The vegan chef de cuisine has three options when planning his animal-free menu. First, ignore mock-meat entirely and serve tofu as tofu and vegetables as vegetables, without subterfuge. Such is the approach at M Cafe de Chaya, those green tendrils sprouting from the Chaya empire's trunk, where plants and plant-based protein are allowed to stand more or less on their own merits. Second, roll your own un-meat. Sometimes it pays off. Sometimes–as in the laborious, inscrutable doppelganger dishes on the menus of Native Foods and Real Food Daily–it doesn't. Finally, if you are a Thai or Vietnamese or Chinese cook of principled Buddhist extraction, toiling perhaps at the growing cluster of Happy Families in Monterey Park and Rosemead, you order from May Wah.

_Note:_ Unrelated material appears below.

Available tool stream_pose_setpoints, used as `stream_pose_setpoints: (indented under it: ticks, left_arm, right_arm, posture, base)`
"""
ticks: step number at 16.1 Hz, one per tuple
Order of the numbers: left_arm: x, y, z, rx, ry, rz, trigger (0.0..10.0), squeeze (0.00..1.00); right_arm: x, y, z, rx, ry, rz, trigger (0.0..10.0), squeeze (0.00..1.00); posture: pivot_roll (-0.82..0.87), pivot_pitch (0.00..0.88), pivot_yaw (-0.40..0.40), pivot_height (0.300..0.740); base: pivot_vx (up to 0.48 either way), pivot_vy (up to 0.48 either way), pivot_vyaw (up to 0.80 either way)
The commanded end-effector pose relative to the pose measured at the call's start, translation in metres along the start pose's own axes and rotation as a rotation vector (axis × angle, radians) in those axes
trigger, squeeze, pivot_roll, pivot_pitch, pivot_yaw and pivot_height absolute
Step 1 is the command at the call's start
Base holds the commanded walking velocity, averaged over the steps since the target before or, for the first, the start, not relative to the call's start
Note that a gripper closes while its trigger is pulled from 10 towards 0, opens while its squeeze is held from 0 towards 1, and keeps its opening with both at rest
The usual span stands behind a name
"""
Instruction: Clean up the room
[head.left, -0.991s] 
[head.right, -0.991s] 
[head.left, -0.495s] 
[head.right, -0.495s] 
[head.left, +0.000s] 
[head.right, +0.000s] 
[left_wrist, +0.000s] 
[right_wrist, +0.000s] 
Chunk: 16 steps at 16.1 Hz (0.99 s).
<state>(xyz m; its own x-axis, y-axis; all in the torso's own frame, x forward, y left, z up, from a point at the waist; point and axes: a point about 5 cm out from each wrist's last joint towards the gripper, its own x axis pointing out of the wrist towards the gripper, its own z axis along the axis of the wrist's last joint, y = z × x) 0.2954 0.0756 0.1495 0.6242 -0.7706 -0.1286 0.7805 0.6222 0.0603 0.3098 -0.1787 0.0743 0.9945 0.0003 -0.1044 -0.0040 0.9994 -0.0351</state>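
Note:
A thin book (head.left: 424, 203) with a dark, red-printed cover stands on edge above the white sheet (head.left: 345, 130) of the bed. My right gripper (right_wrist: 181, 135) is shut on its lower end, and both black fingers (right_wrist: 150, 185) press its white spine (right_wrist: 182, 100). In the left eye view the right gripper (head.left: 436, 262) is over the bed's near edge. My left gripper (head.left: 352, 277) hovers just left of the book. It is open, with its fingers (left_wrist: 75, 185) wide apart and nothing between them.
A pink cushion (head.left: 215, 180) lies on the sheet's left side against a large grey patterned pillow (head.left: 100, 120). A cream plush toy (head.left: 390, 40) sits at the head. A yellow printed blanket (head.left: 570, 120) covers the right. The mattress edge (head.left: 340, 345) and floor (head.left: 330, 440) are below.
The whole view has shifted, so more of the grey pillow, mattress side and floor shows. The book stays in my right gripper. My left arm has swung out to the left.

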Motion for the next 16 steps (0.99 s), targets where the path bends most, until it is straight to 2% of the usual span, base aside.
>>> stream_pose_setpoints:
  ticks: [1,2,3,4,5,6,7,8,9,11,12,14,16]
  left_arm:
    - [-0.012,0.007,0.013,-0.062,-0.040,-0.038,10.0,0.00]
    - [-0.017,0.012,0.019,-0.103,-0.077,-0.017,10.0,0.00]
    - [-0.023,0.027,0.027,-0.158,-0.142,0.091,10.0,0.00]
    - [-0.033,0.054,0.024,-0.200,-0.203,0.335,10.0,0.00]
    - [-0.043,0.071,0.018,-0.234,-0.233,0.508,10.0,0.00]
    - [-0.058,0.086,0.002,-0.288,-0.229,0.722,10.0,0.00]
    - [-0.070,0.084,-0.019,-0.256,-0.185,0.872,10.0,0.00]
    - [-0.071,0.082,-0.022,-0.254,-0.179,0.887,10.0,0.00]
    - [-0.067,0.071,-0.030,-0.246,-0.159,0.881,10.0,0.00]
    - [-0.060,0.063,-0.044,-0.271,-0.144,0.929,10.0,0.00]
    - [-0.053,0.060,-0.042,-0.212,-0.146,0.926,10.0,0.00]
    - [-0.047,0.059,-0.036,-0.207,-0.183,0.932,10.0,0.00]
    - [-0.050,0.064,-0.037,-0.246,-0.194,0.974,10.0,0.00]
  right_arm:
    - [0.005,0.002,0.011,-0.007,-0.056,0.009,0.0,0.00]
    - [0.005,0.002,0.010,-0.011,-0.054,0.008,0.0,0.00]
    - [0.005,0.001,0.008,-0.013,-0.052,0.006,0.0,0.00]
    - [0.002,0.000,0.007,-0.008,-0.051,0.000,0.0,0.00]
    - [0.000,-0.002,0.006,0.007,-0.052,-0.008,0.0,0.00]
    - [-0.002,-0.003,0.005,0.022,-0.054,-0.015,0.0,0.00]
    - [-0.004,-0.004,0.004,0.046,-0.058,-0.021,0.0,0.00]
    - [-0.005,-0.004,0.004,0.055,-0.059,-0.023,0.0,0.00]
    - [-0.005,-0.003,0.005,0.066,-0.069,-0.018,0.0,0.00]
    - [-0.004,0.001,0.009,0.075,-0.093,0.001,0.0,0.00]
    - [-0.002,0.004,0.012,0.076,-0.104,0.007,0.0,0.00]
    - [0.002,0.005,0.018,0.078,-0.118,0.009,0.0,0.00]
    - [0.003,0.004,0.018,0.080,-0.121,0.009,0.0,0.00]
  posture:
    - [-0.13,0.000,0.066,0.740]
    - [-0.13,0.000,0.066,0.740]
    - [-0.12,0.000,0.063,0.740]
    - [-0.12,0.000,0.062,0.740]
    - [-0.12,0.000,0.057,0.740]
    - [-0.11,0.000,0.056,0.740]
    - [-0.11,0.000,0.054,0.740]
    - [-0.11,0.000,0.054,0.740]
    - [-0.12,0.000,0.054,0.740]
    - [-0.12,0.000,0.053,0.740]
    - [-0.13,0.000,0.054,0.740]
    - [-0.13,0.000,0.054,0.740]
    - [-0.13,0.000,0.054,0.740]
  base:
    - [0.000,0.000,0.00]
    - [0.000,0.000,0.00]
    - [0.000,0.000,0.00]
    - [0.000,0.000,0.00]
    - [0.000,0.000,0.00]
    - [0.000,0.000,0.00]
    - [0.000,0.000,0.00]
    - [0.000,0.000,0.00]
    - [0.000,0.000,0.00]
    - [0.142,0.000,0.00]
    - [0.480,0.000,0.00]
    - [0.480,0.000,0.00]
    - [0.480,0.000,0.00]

May Wah Healthy Vegetarian Food Inc. has all but monopolized the Asian un-meat market since landing in New York City in 1994. Their phenomenal success has everything to do with the Taiwanese-American company's efficacy with soy and myco (mushroom) protein that comprise the majority of their products, along with dribs and drabs of taro, yam, wheat gluten, seaweed and colloidal algae (a tiny fraction of May Wah products rely on whey). All items transit from manufacture in Taiwan to May Wah's modest NYC Chinatown storefront, where they're distributed to a network of vegan/vegetarian restaurants, health food stores and supermarkets that spans the Northeast, while restaurateurs across the U.S. can and do order wholesale. If you were convinced that soy fish fillet at Happy Family was all too similar to the slivers of soy fish bobbing in your Vegan Glory green curry–May Wah. If you've ever pondered who might be capable of realizing veggie shark fin–May Wah. Or if you crave expert un-Asian un-meat, say chicken nuggets or bacon, there's a May Wah for that too.

The firm's ubiquitous, under-the-radar menu lists over 100 items. If you've eaten vegan in L.A., you've likely eaten May Wah. They make the familiar–Gong Bao and teriyaki chicken, citrus spare ribs–and the distressing–simulacra Cordon Bleu pork chops, abalone and grilled eel. While these outré main courses rarely appear at restaurants they do occasionally surface at 99 Ranch or 168 Market, along with similar items from Kimbo and Yuan Shian, though these brands are typically cut with egg and unsuitable for vegan consumption. If you can't find what you like at retail, just place an online order, $50 minimum, and veg impresaria Lee Mee Ng's Healthy Vegetarian will ship direct.